When two people share children here in Maryland but are not in a relationship with one another, they often have to come to an agreement about how to handle parenting. There are numerous factors that influence a child custody agreement, so no two plans will be alike. However, there are several questions that parents may want to ask themselves that can help them determine their arrangements for child custody.
Working for the good of the children
If parents are able to work together on a custody agreement, the first point they’ll consider is what they want that to look like. Joint physical custody means that the child will live with each parent on a set schedule. Joint legal custody refers to both parents having equal input on how the child is raised. On the opposite end of the spectrum is sole custody, where only one parent has legal and/or physical custody of a child. If parents are not able to work this out on their own, a court may have to step in and decide what custody arrangement is in the best interest of the child.

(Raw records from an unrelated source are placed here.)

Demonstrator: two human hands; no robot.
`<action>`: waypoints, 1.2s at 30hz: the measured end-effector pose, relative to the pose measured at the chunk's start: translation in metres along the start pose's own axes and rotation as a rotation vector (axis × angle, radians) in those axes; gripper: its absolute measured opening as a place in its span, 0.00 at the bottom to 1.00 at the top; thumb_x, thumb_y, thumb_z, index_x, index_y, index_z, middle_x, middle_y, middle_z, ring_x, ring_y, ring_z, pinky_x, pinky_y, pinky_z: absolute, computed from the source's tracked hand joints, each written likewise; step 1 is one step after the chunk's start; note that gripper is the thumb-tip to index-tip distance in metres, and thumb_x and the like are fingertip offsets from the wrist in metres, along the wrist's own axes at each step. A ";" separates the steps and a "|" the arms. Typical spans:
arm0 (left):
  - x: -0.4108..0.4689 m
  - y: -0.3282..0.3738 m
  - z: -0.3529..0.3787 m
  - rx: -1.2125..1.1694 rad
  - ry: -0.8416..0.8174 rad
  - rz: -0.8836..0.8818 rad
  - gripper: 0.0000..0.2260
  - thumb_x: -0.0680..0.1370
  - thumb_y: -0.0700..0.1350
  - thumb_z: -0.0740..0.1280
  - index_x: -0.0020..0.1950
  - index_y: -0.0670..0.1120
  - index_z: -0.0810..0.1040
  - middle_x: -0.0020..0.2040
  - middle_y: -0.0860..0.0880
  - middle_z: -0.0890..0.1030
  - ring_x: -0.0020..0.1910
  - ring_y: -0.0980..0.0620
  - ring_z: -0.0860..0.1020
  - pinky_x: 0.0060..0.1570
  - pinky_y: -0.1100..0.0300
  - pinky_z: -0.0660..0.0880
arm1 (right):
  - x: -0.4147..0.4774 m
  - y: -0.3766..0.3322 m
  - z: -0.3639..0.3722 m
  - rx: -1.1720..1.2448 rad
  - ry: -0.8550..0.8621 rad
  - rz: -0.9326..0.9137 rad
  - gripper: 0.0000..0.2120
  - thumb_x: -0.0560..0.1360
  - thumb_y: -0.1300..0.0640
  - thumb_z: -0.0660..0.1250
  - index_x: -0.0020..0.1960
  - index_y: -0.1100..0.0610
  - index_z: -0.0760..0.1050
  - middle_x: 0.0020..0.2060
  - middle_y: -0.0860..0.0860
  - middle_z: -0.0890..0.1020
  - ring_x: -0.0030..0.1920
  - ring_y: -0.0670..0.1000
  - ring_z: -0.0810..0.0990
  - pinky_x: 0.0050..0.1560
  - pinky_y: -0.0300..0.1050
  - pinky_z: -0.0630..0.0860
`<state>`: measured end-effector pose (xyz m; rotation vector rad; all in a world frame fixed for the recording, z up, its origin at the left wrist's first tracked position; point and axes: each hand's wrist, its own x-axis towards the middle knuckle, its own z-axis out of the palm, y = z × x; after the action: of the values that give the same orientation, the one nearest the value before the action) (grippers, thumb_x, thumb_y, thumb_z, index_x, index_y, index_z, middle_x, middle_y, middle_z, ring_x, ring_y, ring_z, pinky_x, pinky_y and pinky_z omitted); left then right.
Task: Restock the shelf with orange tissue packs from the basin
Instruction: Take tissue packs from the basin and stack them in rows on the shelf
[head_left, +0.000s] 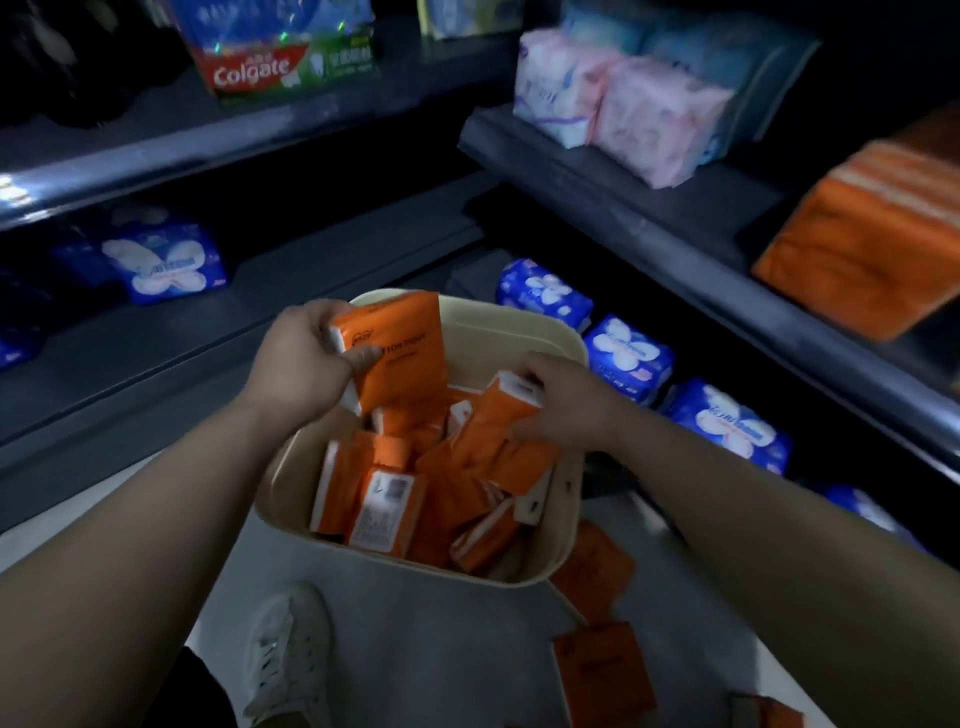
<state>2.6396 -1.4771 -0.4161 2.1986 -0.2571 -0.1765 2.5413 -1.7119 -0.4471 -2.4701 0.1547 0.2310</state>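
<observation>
Down on the grey floor (441, 649), in the head view, a cream basin (519, 332) sits between the person's 2 arms. It is full of orange tissue packs (395, 493), piled every which way, some flat and some on their sides.

The left hand (301, 358) grips 1 raised pack (400, 353) by its end, thumb on the front and fingers behind. It holds the pack upright over the far left side of the basin. The right hand (571, 400) reaches in from the right. Its fingers curl over the white end of a tilted pack (498, 415) that leans on the pile, so it is gripping that one too.

2 loose orange packs (597, 571) lie on the floor by the basin's right side. One is tucked against the basin. A white shoe (285, 649) stands near the basin, on the person's side.

Dark shelves are on both sides. On the right shelf (649, 208) an orange stack (857, 249) sits at the far right, well apart from some pink packs (623, 104) further back. Below that shelf, blue packs (628, 353) stand in a row near the basin. A lone blue pack (166, 265) is on the low left shelf, and a Colgate box (280, 52) sits on the shelf above it.
</observation>
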 end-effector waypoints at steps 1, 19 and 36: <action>-0.003 0.011 0.002 -0.003 -0.011 0.019 0.19 0.71 0.44 0.73 0.60 0.49 0.75 0.53 0.48 0.78 0.51 0.48 0.78 0.53 0.49 0.77 | -0.013 -0.001 -0.017 0.020 0.041 -0.012 0.24 0.65 0.55 0.76 0.58 0.56 0.72 0.47 0.49 0.75 0.47 0.49 0.74 0.43 0.42 0.69; -0.106 0.281 0.105 -0.290 -0.260 0.482 0.13 0.72 0.48 0.73 0.55 0.47 0.78 0.47 0.50 0.82 0.45 0.54 0.80 0.51 0.56 0.78 | -0.320 0.042 -0.243 0.347 0.850 0.148 0.21 0.66 0.58 0.77 0.54 0.50 0.71 0.41 0.48 0.77 0.40 0.46 0.76 0.41 0.45 0.77; -0.208 0.485 0.343 -0.065 -0.540 0.801 0.22 0.72 0.48 0.72 0.65 0.48 0.74 0.53 0.50 0.78 0.47 0.55 0.75 0.43 0.68 0.68 | -0.509 0.199 -0.305 0.481 1.546 0.610 0.31 0.67 0.55 0.76 0.65 0.55 0.65 0.50 0.47 0.74 0.46 0.47 0.77 0.48 0.39 0.70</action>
<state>2.3043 -1.9738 -0.2231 1.7848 -1.3685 -0.3146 2.0496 -2.0285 -0.2250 -1.5222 1.3722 -1.3218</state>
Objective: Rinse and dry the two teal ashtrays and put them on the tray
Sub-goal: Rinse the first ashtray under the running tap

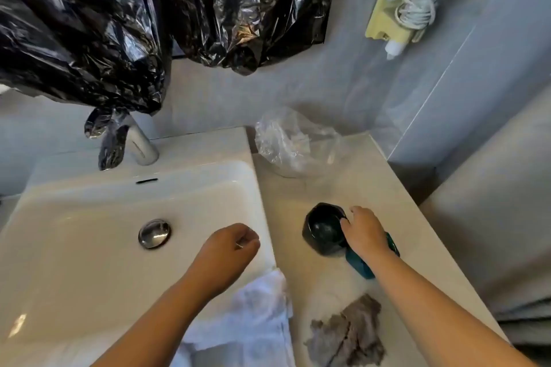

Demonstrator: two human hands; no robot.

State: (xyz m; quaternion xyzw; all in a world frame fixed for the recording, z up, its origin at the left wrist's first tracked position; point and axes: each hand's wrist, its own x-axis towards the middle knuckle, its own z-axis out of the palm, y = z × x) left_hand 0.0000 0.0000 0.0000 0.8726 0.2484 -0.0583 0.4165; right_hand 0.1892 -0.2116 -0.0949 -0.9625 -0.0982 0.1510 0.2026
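Observation:
A dark teal ashtray (323, 229) stands on the counter to the right of the sink, its hollow facing up. My right hand (364, 232) grips its right rim with the fingers curled over the edge. A second teal ashtray (362, 267) lies under my right wrist, mostly hidden by the hand. My left hand (231, 250) hovers over the right edge of the white sink (89, 247), fingers loosely curled, nothing in it. No tray is in view.
A white towel (256, 316) hangs over the sink's front right corner. A grey cloth (351, 334) lies on the counter (387, 188) near the front. A crumpled clear plastic bag (293, 143) sits at the back. Faucet (140, 143) and black plastic sheets (89, 24) stand behind the sink.

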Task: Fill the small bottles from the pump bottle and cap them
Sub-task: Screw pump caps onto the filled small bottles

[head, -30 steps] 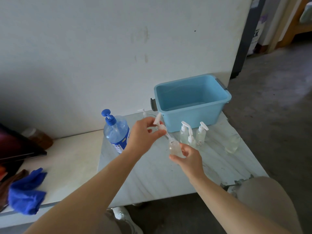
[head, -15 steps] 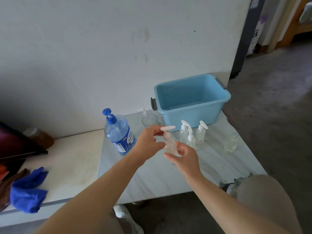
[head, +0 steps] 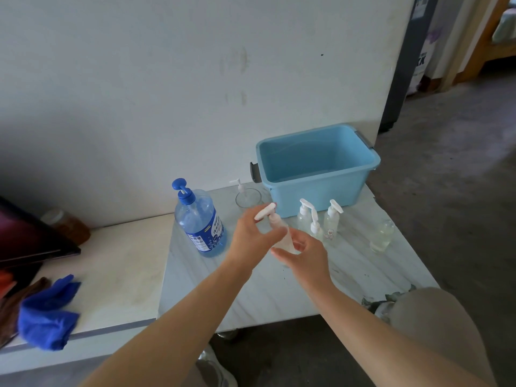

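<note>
- The bench [head: 279, 291] has open room along its front edge, near the person. The back half is crowded.
- One blue tub [head: 315, 191] sits at the back right corner by the wall. Its right end comes close to the bench's right edge.
- One open bottle [head: 381, 236] with no top stands alone near the right edge.
- One big pump bottle [head: 199, 222] with a blue top stands at the back left, near the left edge of the marbled top.
- One small bottle [head: 283, 237] is held tilted above the middle of the bench, between both hands.
- The left hand [head: 250, 236] pinches the white pump top [head: 265, 212] of the small bottle with its fingers.
- The right hand [head: 305, 256] has its fingers curled round the lower part of the small bottle.
- Three capped bottles [head: 332, 223] stand close together, just in front of the tub.
- One loose pump [head: 239, 185] stands in one clear glass [head: 248, 198], between the big pump bottle and the tub.
- On the white side bench [head: 117, 275] to the left lie one blue cloth [head: 47, 314] near the front edge and one brown jar [head: 68, 226] by the wall.
- The right hand hides the bottom of the small bottle, so how full it is cannot be told.
- A dark flat thing [head: 28, 241] is cut off at the left edge and is hard to make out.
</note>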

In either scenario, parents or the court will examine the existing arrangement from the marriage. If one parent already serves as the primary caregiver and has a strong bond with the child, while the other has neither, the first parent will likely have primary or sole custody. However, the court may consider the child’s desires when appropriate. This is even the case in custody disputes where the two parents are not married to one another, or another family member or caregiver seeks to obtain custody.
Child custody deserves careful consideration
Determining child custody can be an involved process that many Maryland parents find overwhelming. This is where the assistance of a professional, such as a family law attorney, may be invaluable. For parents who want to create a new or modify an existing agreement, an attorney can work to find a fair resolution for all involved, especially the children.